GOAL OF THE EXERCISE |
Print out the data below in full, exactly as written.

GIVEN MATERIAL |
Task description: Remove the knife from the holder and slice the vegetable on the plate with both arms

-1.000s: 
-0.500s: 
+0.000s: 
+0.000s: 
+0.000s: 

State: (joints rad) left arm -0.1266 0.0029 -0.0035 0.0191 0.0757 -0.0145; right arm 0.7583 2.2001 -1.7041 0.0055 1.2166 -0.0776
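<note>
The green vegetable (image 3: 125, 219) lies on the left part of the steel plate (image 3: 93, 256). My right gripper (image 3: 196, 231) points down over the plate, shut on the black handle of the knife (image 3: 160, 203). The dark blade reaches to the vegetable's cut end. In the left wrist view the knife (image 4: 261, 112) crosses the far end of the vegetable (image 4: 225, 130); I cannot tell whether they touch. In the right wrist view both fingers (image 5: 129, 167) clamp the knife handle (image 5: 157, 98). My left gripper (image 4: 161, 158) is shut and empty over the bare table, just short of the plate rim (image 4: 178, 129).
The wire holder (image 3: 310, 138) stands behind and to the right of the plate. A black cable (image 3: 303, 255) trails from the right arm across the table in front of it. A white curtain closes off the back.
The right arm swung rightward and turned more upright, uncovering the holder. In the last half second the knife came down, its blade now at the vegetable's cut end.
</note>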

RESPONSE AREA |
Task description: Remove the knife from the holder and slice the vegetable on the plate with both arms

-1.000s: 
-0.500s: 
+0.000s: 
+0.000s: 
+0.000s: 

State: (joints rad) left arm -0.1266 0.0029 -0.0035 0.0191 0.0757 -0.0145; right arm 0.7583 2.2001 -1.7041 0.0055 1.2166 -0.0776
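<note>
The green vegetable (image 3: 125, 219) lies on the left part of the steel plate (image 3: 93, 256). My right gripper (image 3: 196, 231) points down over the plate, shut on the black handle of the knife (image 3: 160, 203). The dark blade reaches to the vegetable's cut end. In the left wrist view the knife (image 4: 261, 112) crosses the far end of the vegetable (image 4: 225, 130); I cannot tell whether they touch. In the right wrist view both fingers (image 5: 129, 167) clamp the knife handle (image 5: 157, 98). My left gripper (image 4: 161, 158) is shut and empty over the bare table, just short of the plate rim (image 4: 178, 129).
The wire holder (image 3: 310, 138) stands behind and to the right of the plate. A black cable (image 3: 303, 255) trails from the right arm across the table in front of it. A white curtain closes off the back.
The right arm swung rightward and turned more upright, uncovering the holder. In the last half second the knife came down, its blade now at the vegetable's cut end.
</note>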

The answer requires nothing further.